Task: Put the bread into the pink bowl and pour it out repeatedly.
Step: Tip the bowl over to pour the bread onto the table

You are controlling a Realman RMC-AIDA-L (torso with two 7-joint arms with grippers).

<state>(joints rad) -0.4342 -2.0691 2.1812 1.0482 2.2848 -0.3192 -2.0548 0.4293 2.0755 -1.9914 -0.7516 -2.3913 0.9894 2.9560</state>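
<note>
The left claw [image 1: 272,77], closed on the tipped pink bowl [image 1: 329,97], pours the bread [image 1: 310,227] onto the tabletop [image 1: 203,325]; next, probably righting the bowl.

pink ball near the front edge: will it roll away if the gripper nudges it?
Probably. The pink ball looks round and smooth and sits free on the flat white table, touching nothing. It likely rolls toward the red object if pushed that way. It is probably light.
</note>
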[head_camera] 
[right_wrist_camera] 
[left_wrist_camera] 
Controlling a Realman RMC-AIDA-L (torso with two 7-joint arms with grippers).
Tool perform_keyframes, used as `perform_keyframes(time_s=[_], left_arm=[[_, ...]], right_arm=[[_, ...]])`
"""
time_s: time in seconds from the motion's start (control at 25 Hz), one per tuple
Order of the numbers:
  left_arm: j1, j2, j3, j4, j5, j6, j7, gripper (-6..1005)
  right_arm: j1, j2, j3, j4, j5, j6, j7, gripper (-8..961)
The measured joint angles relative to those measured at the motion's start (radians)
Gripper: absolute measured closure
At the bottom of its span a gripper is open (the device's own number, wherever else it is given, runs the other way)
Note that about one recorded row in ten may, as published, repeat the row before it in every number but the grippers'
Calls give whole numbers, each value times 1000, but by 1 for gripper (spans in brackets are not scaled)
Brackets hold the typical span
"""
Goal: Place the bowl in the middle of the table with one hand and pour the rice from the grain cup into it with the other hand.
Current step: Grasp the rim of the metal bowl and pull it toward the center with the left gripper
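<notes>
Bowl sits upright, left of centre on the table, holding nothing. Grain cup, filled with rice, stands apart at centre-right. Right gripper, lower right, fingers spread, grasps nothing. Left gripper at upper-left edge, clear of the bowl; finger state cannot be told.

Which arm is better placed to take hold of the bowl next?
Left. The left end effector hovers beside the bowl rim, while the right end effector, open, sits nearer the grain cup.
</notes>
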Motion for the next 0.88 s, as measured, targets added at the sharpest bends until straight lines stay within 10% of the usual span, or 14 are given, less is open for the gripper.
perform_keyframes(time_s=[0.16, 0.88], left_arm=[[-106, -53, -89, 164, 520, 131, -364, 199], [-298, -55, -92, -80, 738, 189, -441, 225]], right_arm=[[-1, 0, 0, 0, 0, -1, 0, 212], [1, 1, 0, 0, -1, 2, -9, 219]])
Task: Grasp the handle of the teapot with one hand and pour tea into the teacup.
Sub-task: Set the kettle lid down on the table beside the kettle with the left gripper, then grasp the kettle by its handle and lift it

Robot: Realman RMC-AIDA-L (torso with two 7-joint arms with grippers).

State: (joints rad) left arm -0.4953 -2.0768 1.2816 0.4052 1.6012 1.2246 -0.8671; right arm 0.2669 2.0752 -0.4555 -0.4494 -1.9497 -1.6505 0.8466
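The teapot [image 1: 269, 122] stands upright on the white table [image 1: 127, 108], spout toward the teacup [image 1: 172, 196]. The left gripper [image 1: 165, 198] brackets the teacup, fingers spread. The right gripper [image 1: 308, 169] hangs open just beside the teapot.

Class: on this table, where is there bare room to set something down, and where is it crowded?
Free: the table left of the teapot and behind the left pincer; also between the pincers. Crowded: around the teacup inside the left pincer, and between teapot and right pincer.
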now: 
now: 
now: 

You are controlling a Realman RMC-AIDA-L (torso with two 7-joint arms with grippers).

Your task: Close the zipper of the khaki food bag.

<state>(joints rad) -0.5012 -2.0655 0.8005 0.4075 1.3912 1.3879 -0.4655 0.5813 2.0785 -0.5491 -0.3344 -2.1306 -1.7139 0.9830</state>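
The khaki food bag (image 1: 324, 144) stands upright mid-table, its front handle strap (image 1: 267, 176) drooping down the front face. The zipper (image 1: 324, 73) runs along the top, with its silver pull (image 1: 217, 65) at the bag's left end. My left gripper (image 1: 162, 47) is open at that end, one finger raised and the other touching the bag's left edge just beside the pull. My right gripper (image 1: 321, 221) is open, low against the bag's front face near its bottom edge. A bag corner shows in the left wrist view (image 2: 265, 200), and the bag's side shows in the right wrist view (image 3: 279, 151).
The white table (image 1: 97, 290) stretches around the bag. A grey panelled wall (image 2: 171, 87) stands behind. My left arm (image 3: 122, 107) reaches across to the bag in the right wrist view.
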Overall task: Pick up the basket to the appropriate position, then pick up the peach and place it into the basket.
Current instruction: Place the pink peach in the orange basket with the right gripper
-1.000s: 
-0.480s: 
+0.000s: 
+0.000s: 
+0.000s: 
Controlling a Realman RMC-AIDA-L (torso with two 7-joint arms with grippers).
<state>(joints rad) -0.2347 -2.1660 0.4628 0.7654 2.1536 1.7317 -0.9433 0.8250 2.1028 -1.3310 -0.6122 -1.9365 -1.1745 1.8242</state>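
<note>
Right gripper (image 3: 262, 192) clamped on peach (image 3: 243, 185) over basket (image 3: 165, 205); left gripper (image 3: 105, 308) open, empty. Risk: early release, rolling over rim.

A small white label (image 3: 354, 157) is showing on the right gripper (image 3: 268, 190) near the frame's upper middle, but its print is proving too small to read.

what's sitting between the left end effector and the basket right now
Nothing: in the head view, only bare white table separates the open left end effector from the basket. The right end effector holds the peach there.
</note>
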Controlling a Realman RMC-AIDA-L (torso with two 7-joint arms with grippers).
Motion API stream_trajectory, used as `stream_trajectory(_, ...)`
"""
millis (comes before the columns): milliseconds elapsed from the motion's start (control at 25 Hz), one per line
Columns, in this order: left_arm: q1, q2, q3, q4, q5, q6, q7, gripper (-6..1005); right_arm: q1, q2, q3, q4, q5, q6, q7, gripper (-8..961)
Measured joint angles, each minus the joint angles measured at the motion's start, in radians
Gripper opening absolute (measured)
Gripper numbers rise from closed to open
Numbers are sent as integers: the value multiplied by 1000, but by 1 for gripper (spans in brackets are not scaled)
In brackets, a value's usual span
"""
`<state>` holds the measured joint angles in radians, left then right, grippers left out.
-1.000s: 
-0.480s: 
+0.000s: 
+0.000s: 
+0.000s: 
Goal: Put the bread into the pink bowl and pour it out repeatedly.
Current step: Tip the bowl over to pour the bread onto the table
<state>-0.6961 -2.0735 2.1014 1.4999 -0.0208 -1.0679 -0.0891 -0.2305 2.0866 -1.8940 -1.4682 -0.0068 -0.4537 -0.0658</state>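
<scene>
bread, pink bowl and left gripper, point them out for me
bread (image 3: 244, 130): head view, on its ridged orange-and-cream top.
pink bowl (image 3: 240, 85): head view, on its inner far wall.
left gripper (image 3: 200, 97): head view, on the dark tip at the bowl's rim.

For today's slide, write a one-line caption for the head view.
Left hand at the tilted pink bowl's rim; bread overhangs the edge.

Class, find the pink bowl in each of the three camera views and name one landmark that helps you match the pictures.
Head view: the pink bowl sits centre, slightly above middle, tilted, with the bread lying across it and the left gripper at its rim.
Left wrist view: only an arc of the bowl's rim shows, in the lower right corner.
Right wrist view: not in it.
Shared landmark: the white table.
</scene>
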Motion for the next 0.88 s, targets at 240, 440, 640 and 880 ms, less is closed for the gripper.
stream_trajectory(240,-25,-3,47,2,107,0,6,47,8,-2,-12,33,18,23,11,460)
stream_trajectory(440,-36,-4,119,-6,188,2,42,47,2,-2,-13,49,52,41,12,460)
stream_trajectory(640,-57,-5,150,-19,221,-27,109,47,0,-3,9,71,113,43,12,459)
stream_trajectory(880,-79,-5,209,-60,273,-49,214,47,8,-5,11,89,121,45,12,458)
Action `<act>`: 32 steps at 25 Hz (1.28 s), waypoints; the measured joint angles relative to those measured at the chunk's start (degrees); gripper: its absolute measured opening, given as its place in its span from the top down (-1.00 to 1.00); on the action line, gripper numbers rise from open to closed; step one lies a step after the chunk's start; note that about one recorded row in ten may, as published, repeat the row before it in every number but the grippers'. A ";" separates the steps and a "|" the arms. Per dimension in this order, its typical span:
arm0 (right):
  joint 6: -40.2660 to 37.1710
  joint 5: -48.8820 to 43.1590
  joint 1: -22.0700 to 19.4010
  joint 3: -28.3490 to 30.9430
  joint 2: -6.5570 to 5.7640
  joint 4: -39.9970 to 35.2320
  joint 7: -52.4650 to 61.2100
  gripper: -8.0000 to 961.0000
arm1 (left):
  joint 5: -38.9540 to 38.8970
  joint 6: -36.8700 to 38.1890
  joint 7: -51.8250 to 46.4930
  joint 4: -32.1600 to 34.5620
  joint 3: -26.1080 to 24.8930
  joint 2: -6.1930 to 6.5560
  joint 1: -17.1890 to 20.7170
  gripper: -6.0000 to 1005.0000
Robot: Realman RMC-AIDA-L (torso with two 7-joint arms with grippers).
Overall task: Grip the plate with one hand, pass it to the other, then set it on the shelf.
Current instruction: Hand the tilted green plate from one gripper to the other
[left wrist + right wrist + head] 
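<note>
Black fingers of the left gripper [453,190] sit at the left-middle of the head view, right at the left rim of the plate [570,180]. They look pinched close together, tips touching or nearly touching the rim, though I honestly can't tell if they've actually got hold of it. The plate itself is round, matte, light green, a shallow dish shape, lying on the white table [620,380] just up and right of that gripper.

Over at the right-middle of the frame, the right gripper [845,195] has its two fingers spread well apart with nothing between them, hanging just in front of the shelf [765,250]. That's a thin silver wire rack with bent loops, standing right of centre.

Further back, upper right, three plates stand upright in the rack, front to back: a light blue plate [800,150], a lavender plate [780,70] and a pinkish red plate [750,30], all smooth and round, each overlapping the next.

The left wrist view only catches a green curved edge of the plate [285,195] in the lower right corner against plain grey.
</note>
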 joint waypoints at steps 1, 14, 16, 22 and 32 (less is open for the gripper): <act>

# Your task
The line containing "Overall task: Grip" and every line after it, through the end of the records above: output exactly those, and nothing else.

# Output of the task
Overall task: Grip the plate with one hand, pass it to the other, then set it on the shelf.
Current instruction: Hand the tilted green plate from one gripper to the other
[left wrist + right wrist + head] 
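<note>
Black fingers of the left gripper [453,190] sit at the left-middle of the head view, right at the left rim of the plate [570,180]. They look pinched close together, tips touching or nearly touching the rim, though I honestly can't tell if they've actually got hold of it. The plate itself is round, matte, light green, a shallow dish shape, lying on the white table [620,380] just up and right of that gripper.

Over at the right-middle of the frame, the right gripper [845,195] has its two fingers spread well apart with nothing between them, hanging just in front of the shelf [765,250]. That's a thin silver wire rack with bent loops, standing right of centre.

Further back, upper right, three plates stand upright in the rack, front to back: a light blue plate [800,150], a lavender plate [780,70] and a pinkish red plate [750,30], all smooth and round, each overlapping the next.

The left wrist view only catches a green curved edge of the plate [285,195] in the lower right corner against plain grey.
</note>
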 joint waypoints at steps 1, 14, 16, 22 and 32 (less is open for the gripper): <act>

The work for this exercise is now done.